- **Your task**: Go through the entries below and write each one out exactly.

Collected data
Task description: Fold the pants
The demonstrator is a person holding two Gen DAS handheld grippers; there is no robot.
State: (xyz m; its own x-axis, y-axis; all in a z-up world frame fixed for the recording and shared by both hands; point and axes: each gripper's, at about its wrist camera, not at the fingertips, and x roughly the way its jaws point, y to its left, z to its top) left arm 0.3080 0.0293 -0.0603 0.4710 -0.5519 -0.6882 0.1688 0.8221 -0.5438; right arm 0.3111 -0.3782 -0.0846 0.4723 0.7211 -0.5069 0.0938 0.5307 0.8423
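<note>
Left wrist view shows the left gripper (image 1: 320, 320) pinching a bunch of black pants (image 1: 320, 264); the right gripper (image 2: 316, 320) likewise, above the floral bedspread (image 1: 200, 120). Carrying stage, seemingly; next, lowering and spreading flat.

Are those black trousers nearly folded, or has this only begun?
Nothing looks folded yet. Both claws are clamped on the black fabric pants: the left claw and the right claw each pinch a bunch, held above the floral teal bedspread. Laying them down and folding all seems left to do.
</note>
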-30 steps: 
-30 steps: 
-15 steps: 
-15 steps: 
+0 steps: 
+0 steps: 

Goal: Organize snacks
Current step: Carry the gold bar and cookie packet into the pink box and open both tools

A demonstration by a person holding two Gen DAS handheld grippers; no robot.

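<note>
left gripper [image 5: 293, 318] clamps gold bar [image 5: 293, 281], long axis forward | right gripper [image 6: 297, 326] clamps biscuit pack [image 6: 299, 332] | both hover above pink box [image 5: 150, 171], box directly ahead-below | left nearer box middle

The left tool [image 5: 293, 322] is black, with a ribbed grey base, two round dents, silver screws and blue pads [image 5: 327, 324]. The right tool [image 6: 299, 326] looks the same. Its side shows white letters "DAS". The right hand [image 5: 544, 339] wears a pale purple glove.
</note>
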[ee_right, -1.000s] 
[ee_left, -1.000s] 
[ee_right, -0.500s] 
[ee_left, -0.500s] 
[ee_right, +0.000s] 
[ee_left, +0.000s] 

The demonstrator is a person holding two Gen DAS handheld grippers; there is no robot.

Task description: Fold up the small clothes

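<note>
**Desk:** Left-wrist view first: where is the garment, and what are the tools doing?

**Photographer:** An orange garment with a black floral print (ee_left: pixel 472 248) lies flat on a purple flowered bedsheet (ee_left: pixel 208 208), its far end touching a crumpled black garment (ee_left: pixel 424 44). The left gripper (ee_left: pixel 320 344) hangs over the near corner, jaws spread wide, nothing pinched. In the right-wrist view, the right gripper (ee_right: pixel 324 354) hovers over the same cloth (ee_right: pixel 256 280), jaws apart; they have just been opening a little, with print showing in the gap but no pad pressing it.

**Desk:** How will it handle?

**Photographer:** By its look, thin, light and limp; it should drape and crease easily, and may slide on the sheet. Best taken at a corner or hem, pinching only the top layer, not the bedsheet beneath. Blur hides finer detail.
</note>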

- **Your response**:
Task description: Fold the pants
The demonstrator is a person holding two Gen DAS handheld grippers; there is no robot.
State: (xyz m; its own x-axis, y-axis; all in a z-up world frame fixed for the recording and shared by both hands; point and axes: each gripper's, at about its wrist camera, not at the fingertips, and x roughly the way its jaws point, y to its left, z to its top) left arm 0.3080 0.0293 -0.0603 0.4710 -0.5519 -0.6882 0.1688 0.8221 -0.5438; right arm 0.3111 -0.3782 -0.0846 0.4723 0.7211 -0.5069 0.0938 0.5307 0.8423
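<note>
Left wrist view shows the left gripper (image 1: 320, 320) pinching a bunch of black pants (image 1: 320, 264); the right gripper (image 2: 316, 320) likewise, above the floral bedspread (image 1: 200, 120). Carrying stage, seemingly; next, lowering and spreading flat.

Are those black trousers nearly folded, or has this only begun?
Nothing looks folded yet. Both claws are clamped on the black fabric pants: the left claw and the right claw each pinch a bunch, held above the floral teal bedspread. Laying them down and folding all seems left to do.
</note>
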-30 steps: 
-30 steps: 
-15 steps: 
-15 steps: 
+0 steps: 
+0 steps: 

Goal: Organize snacks
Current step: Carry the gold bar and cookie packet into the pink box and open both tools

A demonstration by a person holding two Gen DAS handheld grippers; no robot.

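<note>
left gripper [image 5: 293, 318] clamps gold bar [image 5: 293, 281], long axis forward | right gripper [image 6: 297, 326] clamps biscuit pack [image 6: 299, 332] | both hover above pink box [image 5: 150, 171], box directly ahead-below | left nearer box middle

The left tool [image 5: 293, 322] is black, with a ribbed grey base, two round dents, silver screws and blue pads [image 5: 327, 324]. The right tool [image 6: 299, 326] looks the same. Its side shows white letters "DAS". The right hand [image 5: 544, 339] wears a pale purple glove.
</note>
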[ee_right, -1.000s] 
[ee_left, -1.000s] 
[ee_right, -0.500s] 
[ee_left, -0.500s] 
[ee_right, +0.000s] 
[ee_left, +0.000s] 

The demonstrator is a person holding two Gen DAS handheld grippers; there is no robot.

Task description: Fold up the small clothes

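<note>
**Desk:** Left-wrist view first: where is the garment, and what are the tools doing?

**Photographer:** An orange garment with a black floral print (ee_left: pixel 472 248) lies flat on a purple flowered bedsheet (ee_left: pixel 208 208), its far end touching a crumpled black garment (ee_left: pixel 424 44). The left gripper (ee_left: pixel 320 344) hangs over the near corner, jaws spread wide, nothing pinched. In the right-wrist view, the right gripper (ee_right: pixel 324 354) hovers over the same cloth (ee_right: pixel 256 280), jaws apart; they have just been opening a little, with print showing in the gap but no pad pressing it.

**Desk:** How will it handle?

**Photographer:** By its look, thin, light and limp; it should drape and crease easily, and may slide on the sheet. Best taken at a corner or hem, pinching only the top layer, not the bedsheet beneath. Blur hides finer detail.
</note>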

There is nothing further to this answer.